BEGIN Source data

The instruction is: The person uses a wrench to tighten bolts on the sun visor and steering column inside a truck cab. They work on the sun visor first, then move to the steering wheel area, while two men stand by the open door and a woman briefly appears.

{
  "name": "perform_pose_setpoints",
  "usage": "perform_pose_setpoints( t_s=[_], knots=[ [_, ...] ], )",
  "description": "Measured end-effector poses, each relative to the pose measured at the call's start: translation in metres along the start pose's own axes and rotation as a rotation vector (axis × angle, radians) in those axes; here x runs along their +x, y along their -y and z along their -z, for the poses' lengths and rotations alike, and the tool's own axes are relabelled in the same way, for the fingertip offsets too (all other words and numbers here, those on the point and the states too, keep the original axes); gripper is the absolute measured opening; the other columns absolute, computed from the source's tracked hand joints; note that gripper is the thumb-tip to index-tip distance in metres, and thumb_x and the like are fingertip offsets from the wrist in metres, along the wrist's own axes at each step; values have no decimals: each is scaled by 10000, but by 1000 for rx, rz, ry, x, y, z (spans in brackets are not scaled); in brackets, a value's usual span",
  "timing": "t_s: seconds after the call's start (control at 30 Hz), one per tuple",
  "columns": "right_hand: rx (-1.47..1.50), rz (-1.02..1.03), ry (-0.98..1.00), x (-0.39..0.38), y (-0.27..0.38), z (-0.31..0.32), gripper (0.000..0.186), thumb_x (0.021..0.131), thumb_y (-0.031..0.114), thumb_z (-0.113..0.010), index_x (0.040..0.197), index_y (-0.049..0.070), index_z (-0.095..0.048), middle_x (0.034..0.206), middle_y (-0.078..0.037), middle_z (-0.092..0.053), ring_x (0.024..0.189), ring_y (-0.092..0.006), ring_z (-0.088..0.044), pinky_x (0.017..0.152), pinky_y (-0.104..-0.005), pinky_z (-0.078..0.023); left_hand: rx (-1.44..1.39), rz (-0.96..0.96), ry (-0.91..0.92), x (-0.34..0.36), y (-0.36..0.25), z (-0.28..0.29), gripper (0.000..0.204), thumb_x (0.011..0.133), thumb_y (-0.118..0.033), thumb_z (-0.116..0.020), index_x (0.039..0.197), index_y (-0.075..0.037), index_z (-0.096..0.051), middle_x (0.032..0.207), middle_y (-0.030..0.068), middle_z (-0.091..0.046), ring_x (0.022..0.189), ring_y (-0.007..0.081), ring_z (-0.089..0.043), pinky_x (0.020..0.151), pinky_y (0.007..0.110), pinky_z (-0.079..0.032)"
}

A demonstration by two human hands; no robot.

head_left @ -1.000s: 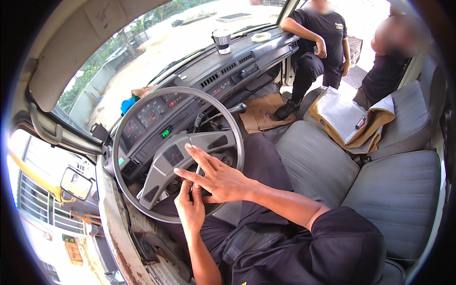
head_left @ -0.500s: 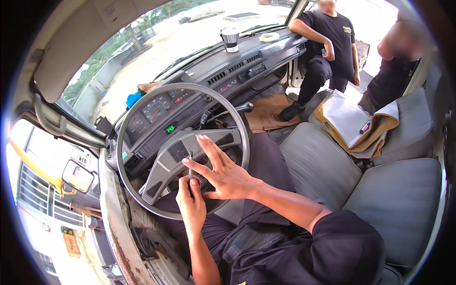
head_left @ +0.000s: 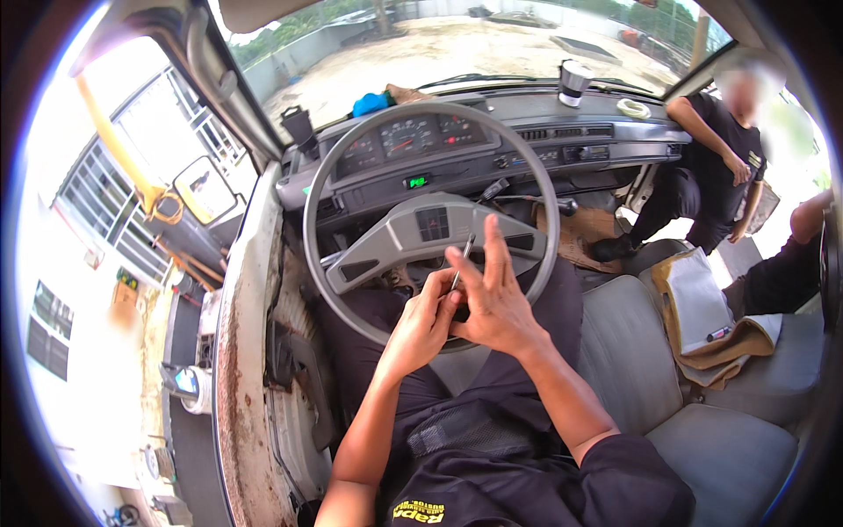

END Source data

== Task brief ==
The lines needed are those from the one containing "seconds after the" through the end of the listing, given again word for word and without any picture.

== Output of the task ==
  "timing": "t_s: seconds after the call's start (control at 30 Hz), one per tuple",
  "columns": "right_hand: rx (-1.47..1.50), rz (-1.02..1.03), ry (-0.98..1.00), x (-0.39..0.38), y (-0.27..0.38), z (-0.31..0.32), gripper (0.000..0.186), thumb_x (0.021..0.131), thumb_y (-0.031..0.114), thumb_z (-0.113..0.010), index_x (0.040..0.197), index_y (-0.049..0.070), index_z (-0.095..0.048), middle_x (0.034..0.206), middle_y (-0.078..0.037), middle_z (-0.092..0.053), ring_x (0.024..0.189), ring_y (-0.092..0.006), ring_z (-0.088..0.044), pinky_x (0.017..0.152), pinky_y (-0.104..-0.005), pinky_z (-0.078..0.023); left_hand: rx (-1.44..1.39), rz (-0.96..0.96), ry (-0.91..0.92), x (-0.34..0.36), y (-0.36..0.25), z (-0.28..0.29), gripper (0.000..0.204), thumb_x (0.011..0.133), thumb_y (-0.118..0.033), thumb_z (-0.116..0.020), index_x (0.039..0.197), index_y (-0.075..0.037), index_z (-0.096..0.051), middle_x (0.032..0.207), middle_y (-0.030..0.068), middle_z (-0.091..0.046), ring_x (0.022..0.189), ring_y (-0.007..0.081), ring_z (-0.089..0.043), pinky_x (0.020..0.151), pinky_y (0.007..0.110), pinky_z (-0.079..0.032)"
}

A demonstration by two human hands; no robot.

head_left @ -1.000s: 
head_left @ -0.500s: 
head_left @ +0.000s: 

What the exercise asked for is now complete.